The task
A verbatim copy of the listing is needed; pictures are to be left out.
==================================================
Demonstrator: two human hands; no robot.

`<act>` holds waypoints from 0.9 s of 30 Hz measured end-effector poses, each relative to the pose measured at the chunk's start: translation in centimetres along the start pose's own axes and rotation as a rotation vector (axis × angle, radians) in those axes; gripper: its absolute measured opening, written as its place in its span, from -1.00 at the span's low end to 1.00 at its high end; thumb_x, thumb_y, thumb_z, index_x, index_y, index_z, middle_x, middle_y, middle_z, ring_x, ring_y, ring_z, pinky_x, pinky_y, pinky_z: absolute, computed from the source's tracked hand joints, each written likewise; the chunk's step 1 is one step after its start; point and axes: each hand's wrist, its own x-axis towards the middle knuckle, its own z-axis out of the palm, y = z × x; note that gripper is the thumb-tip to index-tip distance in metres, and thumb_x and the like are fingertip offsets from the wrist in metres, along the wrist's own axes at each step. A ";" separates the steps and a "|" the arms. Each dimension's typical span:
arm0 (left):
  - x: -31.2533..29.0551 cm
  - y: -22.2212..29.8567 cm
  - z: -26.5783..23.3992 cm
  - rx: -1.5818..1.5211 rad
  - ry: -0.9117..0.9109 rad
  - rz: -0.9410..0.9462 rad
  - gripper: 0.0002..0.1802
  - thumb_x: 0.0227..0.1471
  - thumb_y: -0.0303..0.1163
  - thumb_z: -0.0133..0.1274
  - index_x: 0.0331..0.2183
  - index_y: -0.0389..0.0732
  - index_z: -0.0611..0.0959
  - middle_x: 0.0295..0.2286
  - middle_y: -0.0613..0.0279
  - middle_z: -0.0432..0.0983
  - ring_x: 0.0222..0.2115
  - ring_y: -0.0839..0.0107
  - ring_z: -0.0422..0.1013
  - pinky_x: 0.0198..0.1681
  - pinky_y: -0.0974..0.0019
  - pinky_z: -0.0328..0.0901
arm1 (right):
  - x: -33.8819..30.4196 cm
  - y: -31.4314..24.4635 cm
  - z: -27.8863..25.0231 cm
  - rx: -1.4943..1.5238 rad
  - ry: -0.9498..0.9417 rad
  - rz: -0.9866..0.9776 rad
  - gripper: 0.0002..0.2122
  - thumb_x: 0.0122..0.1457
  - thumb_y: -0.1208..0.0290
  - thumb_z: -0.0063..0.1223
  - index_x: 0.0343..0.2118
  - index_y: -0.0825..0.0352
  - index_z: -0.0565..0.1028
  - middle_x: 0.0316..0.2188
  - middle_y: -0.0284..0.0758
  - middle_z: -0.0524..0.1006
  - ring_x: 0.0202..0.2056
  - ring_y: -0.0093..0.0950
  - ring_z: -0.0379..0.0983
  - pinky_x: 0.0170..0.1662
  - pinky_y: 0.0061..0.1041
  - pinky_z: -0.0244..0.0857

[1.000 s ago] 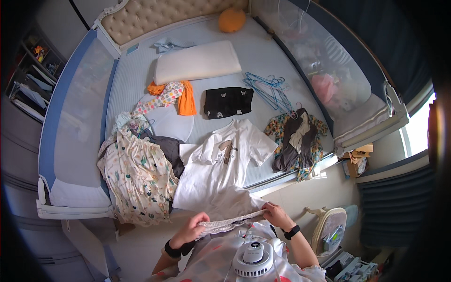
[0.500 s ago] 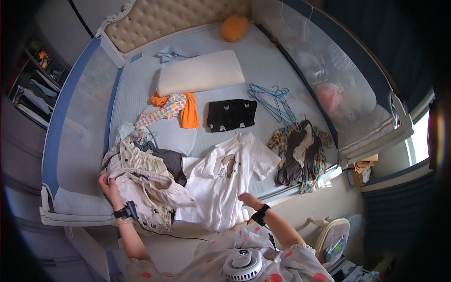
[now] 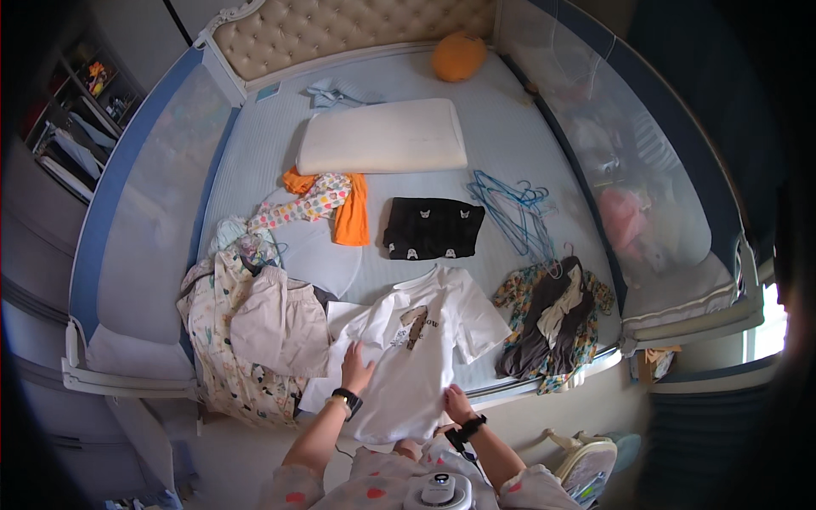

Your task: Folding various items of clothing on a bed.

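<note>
A white T-shirt [image 3: 416, 374] with a printed front lies spread at the bed's near edge, its collar pointing away from me. My left hand [image 3: 359, 371] rests on its left side, fingers stretched out and apart. At the shirt's lower right edge, my right hand [image 3: 459, 406] is closed on the fabric. Pale pink shorts [image 3: 280, 323] lie left of the shirt, on top of a cream patterned garment [image 3: 217, 340] that hangs over the bed edge. Beyond the shirt sits a folded black garment [image 3: 433, 229] with small white animal motifs.
Blue hangers [image 3: 514, 217] lie in a tangle at the right, above a dark garment with floral sleeves [image 3: 552, 323]. A white pillow [image 3: 382, 136], an orange garment [image 3: 350, 217] and an orange round cushion [image 3: 459, 57] are farther back. Mesh rails [image 3: 153, 212] flank the bed.
My left hand has left the pale shorts and moved right onto the white T-shirt. The shorts now lie flatter on the patterned garment. My right hand has come down to the shirt's edge.
</note>
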 end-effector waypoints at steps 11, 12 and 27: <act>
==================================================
Result of the task
Demonstrator: two human hands; no robot.

`<act>` holds waypoints from 0.9 s of 30 Hz measured end-effector poses, each relative to the pose measured at the chunk's start: translation in centimetres along the start pose's own axes and rotation as a rotation vector (axis × angle, radians) in those axes; gripper: its absolute measured opening, written as its place in its span, from -1.00 at the span's low end to 1.00 at its high end; thumb_x, thumb_y, thumb_z, index_x, index_y, index_z, middle_x, middle_y, middle_z, ring_x, ring_y, ring_z, pinky_x, pinky_y, pinky_z: absolute, computed from the source's tracked hand joints, each written likewise; the chunk's step 1 is one step after its start; point and axes: each hand's wrist, its own x-axis towards the middle knuckle, its own z-axis out of the palm, y = z × x; note that gripper is the thumb-tip to index-tip distance in metres, and thumb_x and the like are fingertip offsets from the wrist in metres, along the wrist's own axes at each step. A ";" separates the steps and a "|" the arms. Each dimension's typical span:
arm0 (left):
  - x: -31.2533..29.0551 cm
  - y: -22.2212..29.8567 cm
  - z: -26.5783..23.3992 cm
  - rx: -1.5818..1.5211 rad
  - ry: -0.9117..0.9109 rad
  - rz: -0.9410..0.9462 rad
  - gripper: 0.0002..0.1802
  - thumb_x: 0.0227..0.1471
  - thumb_y: -0.0303..0.1163
  - thumb_z: -0.0133..0.1274
  - index_x: 0.0331..0.2183
  - index_y: -0.0389..0.0732
  - index_z: -0.0611..0.0959
  - middle_x: 0.0295..0.2286
  - middle_y: -0.0613..0.0279
  - middle_z: -0.0432..0.0983
  - ring_x: 0.0222..0.2115
  - ring_y: -0.0839..0.0107
  - ring_z: -0.0422..0.1013
  - pinky_x: 0.0198..0.1681
  - pinky_y: -0.0974..0.0019
  - pinky_z: -0.0328..0.0901
arm1 (right):
  - x: -33.8819..30.4196 cm
  - y: -31.4314..24.4635 cm
  - z: -27.8863..25.0231 cm
  - rx: -1.4943..1.5238 rad
  - ry: -0.9498..0.9417 rad
  - rz: -0.9866..0.9776 rad
  - gripper: 0.0002..0.2122
  - thumb_x: 0.0122..0.1457
  - thumb_y: -0.1208..0.0290
  - thumb_z: -0.0063..0.1223
  - index_x: 0.0343..0.2118
  - index_y: -0.0825..0.0352
  - index_z: -0.0565..0.1028
  - middle_x: 0.0316..0.2188
  - middle_y: -0.0284..0.0758
  - middle_z: -0.0524..0.1006
  - ring_x: 0.0202..0.2056
  - ring_y: -0.0093..0.0950
  - ring_z: -0.0379..0.0983
  - pinky_x: 0.0170..0.1662
  - pinky_y: 0.0061..0.1041
  - pinky_z: -0.0244..0.0857

[1.000 s ago] 
[0.500 s ago] 
[now] 

Your task: Folding various items of clothing on a bed.

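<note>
A white T-shirt [image 3: 416, 374] with a printed front lies spread at the bed's near edge, its collar pointing away from me. My left hand [image 3: 359, 371] rests on its left side, fingers stretched out and apart. At the shirt's lower right edge, my right hand [image 3: 459, 406] is closed on the fabric. Pale pink shorts [image 3: 280, 323] lie left of the shirt, on top of a cream patterned garment [image 3: 217, 340] that hangs over the bed edge. Beyond the shirt sits a folded black garment [image 3: 433, 229] with small white animal motifs.
Blue hangers [image 3: 514, 217] lie in a tangle at the right, above a dark garment with floral sleeves [image 3: 552, 323]. A white pillow [image 3: 382, 136], an orange garment [image 3: 350, 217] and an orange round cushion [image 3: 459, 57] are farther back. Mesh rails [image 3: 153, 212] flank the bed.
My left hand has left the pale shorts and moved right onto the white T-shirt. The shorts now lie flatter on the patterned garment. My right hand has come down to the shirt's edge.
</note>
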 end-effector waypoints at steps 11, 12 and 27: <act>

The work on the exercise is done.